Hennepin County anticipates a significant increase in the arrival of refugees/immigrants from Sub-Saharan East Africa. HCMC, the flagship acute care and teaching hospital of the Hennepin Healthcare System in downtown Minneapolis, is in a unique position to compile and assess incident and longitudinal data with regards to various health issues in this immigrating population. Significant metabolic and infection related healthcare trends have been recognized by examination of medical data obtained via federally mandated immigration health screening and anecdotally via provision of routine health care to the immigrant Somali population at the HCMC. These metabolic issues include: diabetes, metabolic syndrome, obesity, vitamin D deficiency, and osteoporosis. Infection related issues that have been recognized include reactivation of tuberculosis, with interesting preference for extrapulmonary involvement, when compared to indigenous populations.
Clinical observation of Somali immigrants suggests development of metabolic and infection related problems following immigration to the United States. Metabolic abnormalities including diabetes, obesity, vitamin D deficiency, osteopenia, and osteoporosis have been observed. In addition to these metabolic abnormalities, Minnesota Department of Health surveillance data demonstrate rates of reactivation of pulmonary and extrapulmonary tuberculosis that exceed indigenous norms. Mechanisms and risks underlying these population trends have not been described.

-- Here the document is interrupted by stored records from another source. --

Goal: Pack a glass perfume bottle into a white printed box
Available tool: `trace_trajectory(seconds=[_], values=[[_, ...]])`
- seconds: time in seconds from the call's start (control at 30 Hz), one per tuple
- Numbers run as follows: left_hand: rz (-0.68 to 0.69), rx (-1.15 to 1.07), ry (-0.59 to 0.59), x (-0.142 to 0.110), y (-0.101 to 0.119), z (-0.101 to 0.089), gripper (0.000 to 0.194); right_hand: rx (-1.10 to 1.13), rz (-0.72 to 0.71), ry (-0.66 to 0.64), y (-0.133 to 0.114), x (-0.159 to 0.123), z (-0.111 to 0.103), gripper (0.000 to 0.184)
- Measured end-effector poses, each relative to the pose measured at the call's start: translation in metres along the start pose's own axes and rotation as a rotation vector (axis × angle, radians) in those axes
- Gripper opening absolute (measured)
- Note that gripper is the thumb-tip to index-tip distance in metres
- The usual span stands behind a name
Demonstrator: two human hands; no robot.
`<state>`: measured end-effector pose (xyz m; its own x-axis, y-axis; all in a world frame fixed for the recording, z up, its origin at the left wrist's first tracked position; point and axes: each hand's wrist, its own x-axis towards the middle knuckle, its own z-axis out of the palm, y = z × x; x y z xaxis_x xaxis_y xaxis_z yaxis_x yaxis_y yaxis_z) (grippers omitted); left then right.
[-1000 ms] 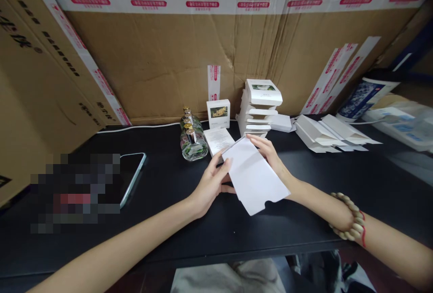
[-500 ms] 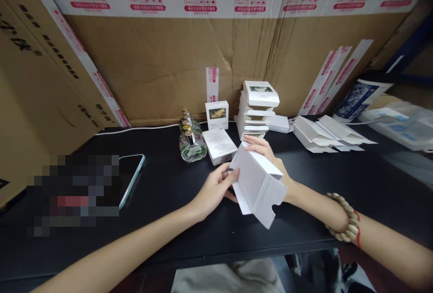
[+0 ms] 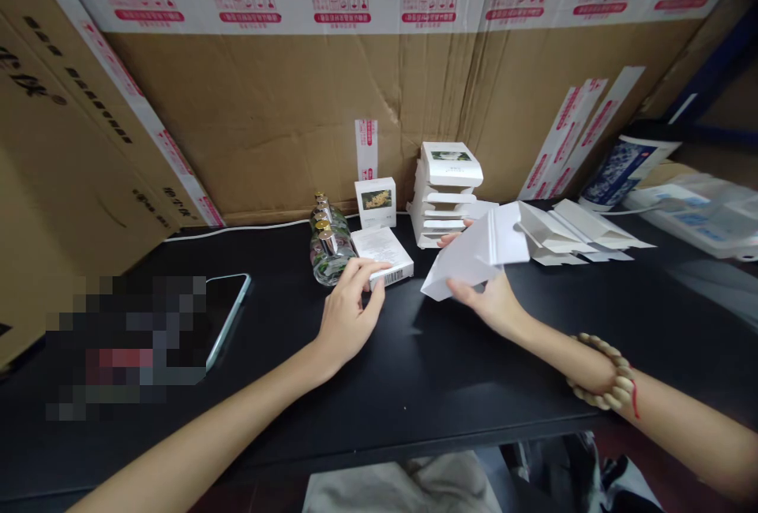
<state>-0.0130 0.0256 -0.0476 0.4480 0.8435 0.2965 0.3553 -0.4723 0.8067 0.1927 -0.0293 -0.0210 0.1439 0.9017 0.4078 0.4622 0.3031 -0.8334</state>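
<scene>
My right hand (image 3: 497,300) grips a folded white card insert (image 3: 477,252), thumb on the near side and fingers behind it. The insert is held tilted in the air, in front of the stack of white boxes (image 3: 447,170). My left hand (image 3: 349,312) has its fingers apart and empty, at the near left corner of a white box lying flat (image 3: 384,251). Whether its fingertips touch that box I cannot tell. Just left of the box stand several glass bottles (image 3: 332,256) with gold and silver caps. Behind it a white box with a flower picture (image 3: 377,201) is upright.
More folded white card inserts (image 3: 560,233) lie at the right on the black table (image 3: 332,418). A dark-lidded cup (image 3: 628,166) and a plastic-wrapped pack (image 3: 699,213) are beyond them. A phone (image 3: 228,316) lies at left. Cardboard walls (image 3: 284,102) border the back and left.
My left hand has let go of the card insert and moved left to the flat-lying box. My right hand has lifted the insert up and to the right, turning it.
</scene>
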Motion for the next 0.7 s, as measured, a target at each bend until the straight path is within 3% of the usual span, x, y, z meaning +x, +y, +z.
trace_trajectory(seconds=[0.1, 0.2, 0.33, 0.5, 0.6, 0.7], values=[[0.017, 0.192, -0.03, 0.003, -0.01, 0.002, 0.037, 0.244, 0.21, 0.028, 0.004, 0.002, -0.003, 0.063], [0.077, 0.29, -0.077, 0.001, -0.015, 0.008, 0.04, 0.361, 0.323, 0.058, 0.008, 0.001, -0.002, 0.056], [0.225, 0.194, -0.096, -0.004, -0.006, 0.011, 0.031, 0.415, 0.362, 0.055, 0.012, -0.002, 0.0, 0.054], [0.363, 0.082, -0.022, -0.012, 0.01, 0.006, 0.018, 0.495, 0.349, 0.066, 0.015, -0.001, -0.001, 0.052], [0.272, 0.093, 0.033, -0.012, 0.009, 0.005, 0.015, 0.475, 0.381, 0.075, 0.012, 0.003, -0.001, 0.054], [0.068, 0.134, 0.021, -0.008, 0.002, 0.006, 0.031, 0.466, 0.409, 0.086, 0.007, 0.007, 0.0, 0.057]])
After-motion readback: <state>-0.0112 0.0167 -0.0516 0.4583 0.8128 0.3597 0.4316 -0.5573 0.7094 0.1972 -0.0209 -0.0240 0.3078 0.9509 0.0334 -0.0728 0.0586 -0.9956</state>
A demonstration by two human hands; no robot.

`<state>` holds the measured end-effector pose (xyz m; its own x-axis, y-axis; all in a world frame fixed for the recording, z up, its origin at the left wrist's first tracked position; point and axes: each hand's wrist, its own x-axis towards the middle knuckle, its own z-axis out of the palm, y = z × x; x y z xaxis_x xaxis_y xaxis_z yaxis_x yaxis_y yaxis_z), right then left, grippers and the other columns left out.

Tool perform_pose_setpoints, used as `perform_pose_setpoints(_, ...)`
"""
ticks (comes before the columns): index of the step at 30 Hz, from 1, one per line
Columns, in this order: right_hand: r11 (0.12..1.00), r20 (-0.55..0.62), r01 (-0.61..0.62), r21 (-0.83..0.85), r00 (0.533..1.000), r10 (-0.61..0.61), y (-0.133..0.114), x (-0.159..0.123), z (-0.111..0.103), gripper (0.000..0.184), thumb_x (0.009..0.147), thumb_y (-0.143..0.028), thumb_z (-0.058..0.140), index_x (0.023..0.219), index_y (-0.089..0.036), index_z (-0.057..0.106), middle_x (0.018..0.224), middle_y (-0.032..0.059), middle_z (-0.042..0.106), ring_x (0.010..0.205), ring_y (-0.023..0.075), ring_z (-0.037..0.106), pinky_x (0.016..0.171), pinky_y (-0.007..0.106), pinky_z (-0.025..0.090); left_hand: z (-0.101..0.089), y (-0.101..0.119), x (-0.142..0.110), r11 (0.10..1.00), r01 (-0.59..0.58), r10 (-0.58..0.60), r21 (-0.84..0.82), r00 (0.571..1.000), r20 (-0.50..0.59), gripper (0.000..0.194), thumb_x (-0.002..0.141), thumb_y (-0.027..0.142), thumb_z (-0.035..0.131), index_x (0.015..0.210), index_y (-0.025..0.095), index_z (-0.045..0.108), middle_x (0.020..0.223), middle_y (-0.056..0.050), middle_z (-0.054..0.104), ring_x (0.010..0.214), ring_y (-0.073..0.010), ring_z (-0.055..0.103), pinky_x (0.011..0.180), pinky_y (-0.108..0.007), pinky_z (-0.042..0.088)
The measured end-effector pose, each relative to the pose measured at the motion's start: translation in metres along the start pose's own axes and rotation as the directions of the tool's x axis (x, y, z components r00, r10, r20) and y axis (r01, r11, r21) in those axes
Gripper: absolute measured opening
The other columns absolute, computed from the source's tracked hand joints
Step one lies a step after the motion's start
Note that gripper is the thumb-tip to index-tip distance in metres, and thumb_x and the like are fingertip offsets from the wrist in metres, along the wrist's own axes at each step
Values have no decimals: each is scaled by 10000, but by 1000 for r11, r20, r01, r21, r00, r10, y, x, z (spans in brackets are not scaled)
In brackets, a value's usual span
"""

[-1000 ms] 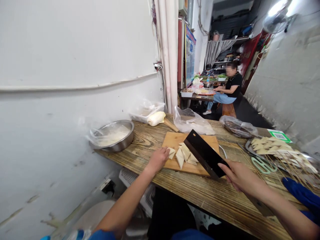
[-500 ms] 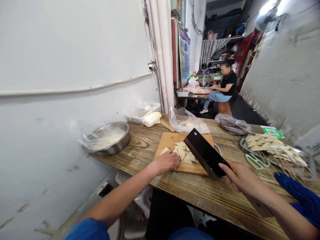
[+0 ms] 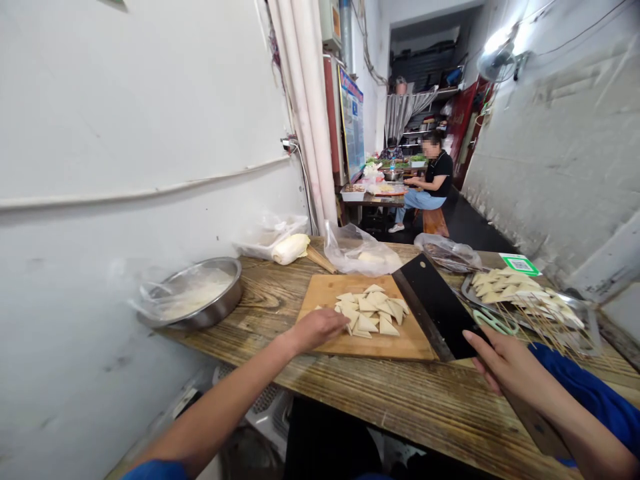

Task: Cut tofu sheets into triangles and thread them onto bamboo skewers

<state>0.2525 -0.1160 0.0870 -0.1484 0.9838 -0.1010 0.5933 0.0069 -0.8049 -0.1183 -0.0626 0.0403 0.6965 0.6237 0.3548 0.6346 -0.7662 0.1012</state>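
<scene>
Progress: a heap of pale triangular slices (image 3: 367, 323) lies cut and loose on the wooden cutting board (image 3: 313, 300), none on sticks. At the right of the tabletop (image 3: 380, 393), a metal tray (image 3: 466, 288) carries similar pale pieces (image 3: 523, 291) with bamboo skewers (image 3: 543, 327); that batch appears skewered, the board's heap not yet. Whether uncut stock remains cannot be established.

Hands: the right hand (image 3: 510, 363) grips a black-bladed cleaver (image 3: 440, 307) over the board's right side. The left hand (image 3: 323, 327) has bent fingers against the heap's left edge; whether it grasps a slice cannot be determined.

Markings: a green-and-white card (image 3: 520, 265) behind the tray bears a QR code; its lettering is illegible. The blue wall poster (image 3: 353, 123) is likewise unreadable. No brand is legible on the cleaver.
</scene>
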Motion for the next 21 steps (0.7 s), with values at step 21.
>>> perform_pose_setpoints(21, 1000, 102, 9, 28, 995, -12, -9, -6, 24, 365, 840, -570, 328, 729, -231, 410, 505, -54, 494, 353, 112, 482, 358, 228, 373, -21, -44, -15, 932, 336, -256, -137, 876, 410, 727, 614, 254, 655, 1287, 234, 383, 1257, -73, 514, 1119, -229, 496, 939, -330, 365)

Further, there are no data demonstrating progression after acclimation to the new lifestyle and diet in the United States, specifically Minnesota. This pilot project is undertaken to gather anthropometric and biochemical characteristics of Somali immigrants who are completing immigration screening through HCMC and the Health Assessment Program clinics. Future projects, dependent on this initial data, aim to identify risk factors associated with development of these metabolic and infectious diseases. This grant request is made to partially support the determination of biomarker concentrations from plasma collected in a minimum of 100, newly immigrating, Somali volunteers. Laboratory data of interest are outlined in the body of the grant application. After collection and analysis of this pilot data we plan to apply for future NIH (or other) funding to further characterize disease progression in this population.